Spatiotemporal Analysis of Parallelized Computing at the Extreme Edge
Yasser Nabil, Mahmoud Abdelhadi, Sameh Sorour, Hesham ElSawy, Sara A. Elsayed, Hossam S. Hassanein
TL;DR
This work develops a rigorous spatiotemporal framework for Extreme Edge Computing (EEC) in large-scale millimeter-wave networks by fusing stochastic geometry with an Absorbing Continuous-Time Markov Chain to capture the coupling and temporal overlap between communication and parallel computation across Extreme Edge Devices (EEDs). It provides closed-form or semi-closed-form expressions for the offloading success probability and characterizes the average task delay and task completion probability, revealing optimal task segmentation levels and the benefits of location-aware offloading under failures. The analysis accounts for spatial randomness, device reliability, and the interaction between D2D communication and distributed parallel processing, offering design insights for latency-reliability tradeoffs. It also demonstrates how MEC–EEC collaboration can mitigate congestion when EED availability is limited, informing practical deployment and cross-layer optimization in 6G-era edge networks.
Abstract
Extreme Edge Computing (EEC) pushes computing even closer to end users than traditional Multi-access Edge Computing (MEC), harnessing the idle resources of Extreme Edge Devices (EEDs) to enable low-latency, distributed processing.
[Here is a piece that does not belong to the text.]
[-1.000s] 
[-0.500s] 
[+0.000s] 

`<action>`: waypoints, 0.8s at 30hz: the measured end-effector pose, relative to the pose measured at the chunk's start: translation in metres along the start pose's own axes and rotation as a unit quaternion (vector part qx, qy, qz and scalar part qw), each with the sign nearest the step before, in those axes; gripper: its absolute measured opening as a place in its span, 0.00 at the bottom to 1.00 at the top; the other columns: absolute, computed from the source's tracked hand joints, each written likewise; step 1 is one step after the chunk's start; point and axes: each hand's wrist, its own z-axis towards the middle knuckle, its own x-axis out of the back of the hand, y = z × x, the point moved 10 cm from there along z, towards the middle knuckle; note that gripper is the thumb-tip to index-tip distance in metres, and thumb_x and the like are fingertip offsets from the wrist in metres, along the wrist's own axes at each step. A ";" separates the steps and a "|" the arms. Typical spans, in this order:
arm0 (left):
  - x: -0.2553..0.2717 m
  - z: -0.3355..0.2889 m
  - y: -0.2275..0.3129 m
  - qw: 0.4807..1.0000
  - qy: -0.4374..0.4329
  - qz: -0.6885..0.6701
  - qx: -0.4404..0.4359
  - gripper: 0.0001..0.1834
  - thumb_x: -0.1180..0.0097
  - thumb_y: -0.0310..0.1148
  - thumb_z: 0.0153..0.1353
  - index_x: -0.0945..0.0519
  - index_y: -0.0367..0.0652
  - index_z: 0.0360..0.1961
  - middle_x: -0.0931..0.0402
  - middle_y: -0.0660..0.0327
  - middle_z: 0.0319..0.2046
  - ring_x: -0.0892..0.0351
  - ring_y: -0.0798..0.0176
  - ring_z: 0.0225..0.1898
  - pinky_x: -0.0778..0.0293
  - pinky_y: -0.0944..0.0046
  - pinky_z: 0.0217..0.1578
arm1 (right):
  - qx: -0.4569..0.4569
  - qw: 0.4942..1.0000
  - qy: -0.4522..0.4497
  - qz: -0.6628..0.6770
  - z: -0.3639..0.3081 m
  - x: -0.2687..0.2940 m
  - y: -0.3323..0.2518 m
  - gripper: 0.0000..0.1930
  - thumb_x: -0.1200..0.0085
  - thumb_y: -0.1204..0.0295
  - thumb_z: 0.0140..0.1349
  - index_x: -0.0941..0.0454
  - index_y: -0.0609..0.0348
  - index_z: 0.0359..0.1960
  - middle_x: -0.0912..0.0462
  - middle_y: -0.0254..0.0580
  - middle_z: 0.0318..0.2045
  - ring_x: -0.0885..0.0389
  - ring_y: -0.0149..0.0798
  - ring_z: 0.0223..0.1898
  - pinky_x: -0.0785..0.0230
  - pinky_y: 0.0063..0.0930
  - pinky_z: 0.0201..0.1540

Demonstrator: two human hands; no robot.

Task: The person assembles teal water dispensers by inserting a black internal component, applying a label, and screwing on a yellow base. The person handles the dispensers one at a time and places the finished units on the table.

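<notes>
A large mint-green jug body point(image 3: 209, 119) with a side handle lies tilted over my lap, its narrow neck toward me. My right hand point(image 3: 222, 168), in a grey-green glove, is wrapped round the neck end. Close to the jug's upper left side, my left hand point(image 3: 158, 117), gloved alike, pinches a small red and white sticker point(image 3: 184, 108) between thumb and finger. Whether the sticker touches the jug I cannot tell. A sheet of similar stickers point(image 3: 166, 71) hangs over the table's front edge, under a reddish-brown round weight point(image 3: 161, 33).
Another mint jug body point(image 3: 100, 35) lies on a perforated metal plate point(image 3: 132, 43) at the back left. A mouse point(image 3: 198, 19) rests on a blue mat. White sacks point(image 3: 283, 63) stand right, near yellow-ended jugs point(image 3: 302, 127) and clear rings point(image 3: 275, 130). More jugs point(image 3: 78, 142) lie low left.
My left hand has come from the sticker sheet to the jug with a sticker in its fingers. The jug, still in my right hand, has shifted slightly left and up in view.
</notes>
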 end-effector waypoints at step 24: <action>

However, EEC faces key challenges, including spatial randomness in device distribution, limited EED computational power necessitating parallel task execution, vulnerability to failure, and temporal randomness due to variability in wireless communication and execution times. These challenges highlight the need for a rigorous analytical framework to evaluate EEC performance. We present the first spatiotemporal mathematical model for EEC over large-scale millimeter-wave networks. Utilizing stochastic geometry and an Absorbing Continuous-Time Markov Chain (ACTMC), the framework captures the complex interaction between communication and computation performance, including their temporal overlap during parallel execution. We evaluate two key metrics: average task response delay and task completion probability. Together, they provide a holistic view of latency and reliability. The analysis considers fundamental offloading strategies, including randomized and location-aware schemes, while accounting for EED failures. Results show that there exists an optimal task segmentation that minimizes delay. Under limited EED availability, we investigate a bias-based EEC and MEC collaboration that offloads excess demand to MEC resources, effectively reducing congestion and improving system responsiveness.